Mary Dickson Diaz

Code, Life, Learning

complexity rules everything around me

Hey Wu-team, Mary here, checking in from the Fields of Distractionville. I spent like three whole days this week dreaming of Greek island sunsets and planning an international trip that may or may not come to fruition. I’d be lying if I didn’t share that I’m feeling a bit deterred. Thus, I  don’t have anything new to share this week except for this music video and some hard truths. (Java-javaScript, y’all.)

HARD TRUTH #1: Recursive algorithms: you have to learn them.

Colin is a bad-ass programmer and when I questioned the relevance of this Python McNugget quiz question he shot down my hope that the question was an outlier. You can google for more, and here is Colin’s proof that 43 is the highest possible “non-McNugget number,” if you are interested: click me for McProof.

In a nutshell, recursive algorithms look like this:

def recurPower(base, exp): //this defines a function 'recurPower' that takes in two numbers and returns base^exp
 if exp == 0:
   return 1
 elif exp == 1:
   return base
 else:
   return base * recurPower(base, exp-1)

It’s tricky to conceptualize the idea of using a function *while defining that function* but that’s how recursive algorithms work.
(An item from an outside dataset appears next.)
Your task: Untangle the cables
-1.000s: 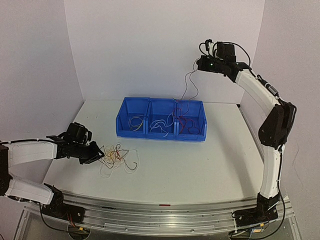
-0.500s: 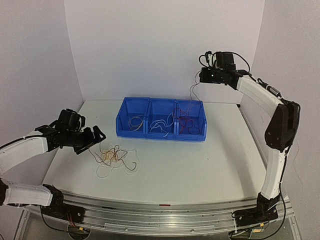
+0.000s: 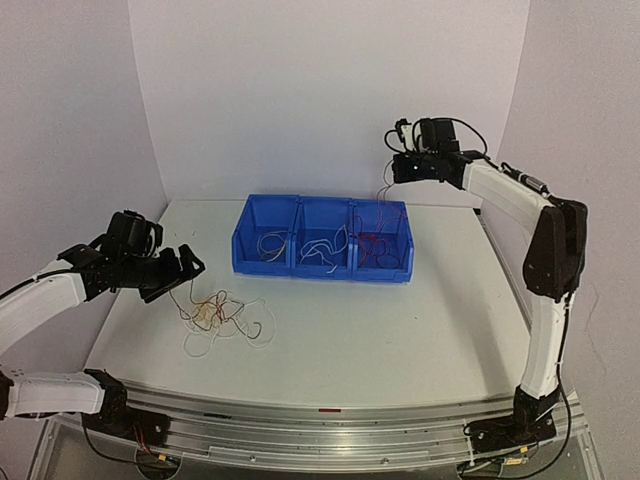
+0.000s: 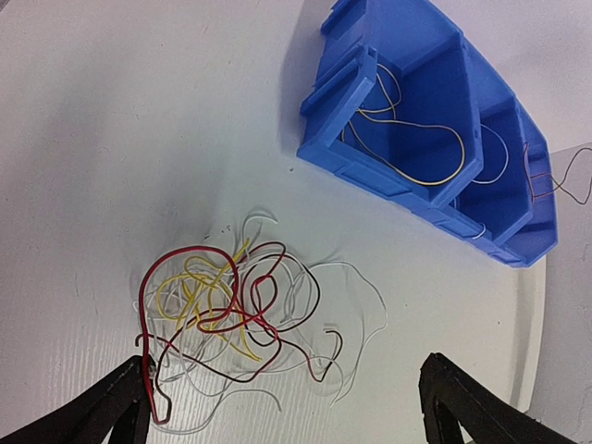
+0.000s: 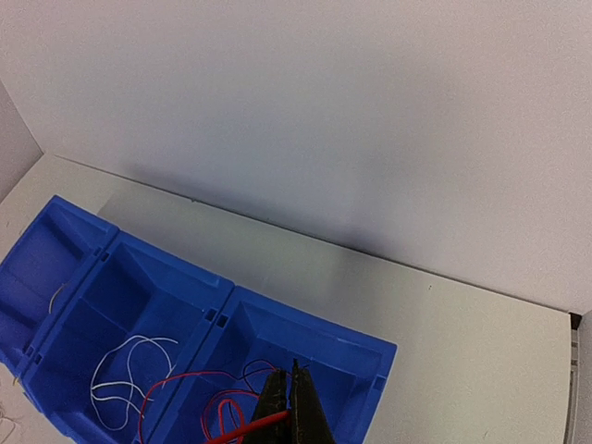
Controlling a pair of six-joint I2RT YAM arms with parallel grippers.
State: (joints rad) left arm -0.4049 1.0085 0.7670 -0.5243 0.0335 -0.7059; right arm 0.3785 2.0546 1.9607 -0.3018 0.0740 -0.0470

This one is about the simplest they get, it’s all downhill from here.

HARD TRUTH #2: Programing == Math.

I will admit to purposefully not turning in this week’s Python assignment about looking at programs and analyzing them for efficiency and efficiency’s opposite, complexity. An example is: how many steps will it take the computer to execute this program? And while it would be lovely to be able to answer “1” or “42,” the answer is usually something more like “5log2(n)+2008.”

Complexity impacts run-time and memory usage, all stuff that programmers need to care about, I suppose. Conceptually, I can understand that a more efficient program is going to mean the difference between your lightning fast web application beating out the slower competition. But as I’m still learning, I skimmed over this lesson thinking: “This is advanced math stuff and it’s tripping me up. I’ll skip this for now. I need to get programs consistently running first, and then I’ll worry about how efficient they are.”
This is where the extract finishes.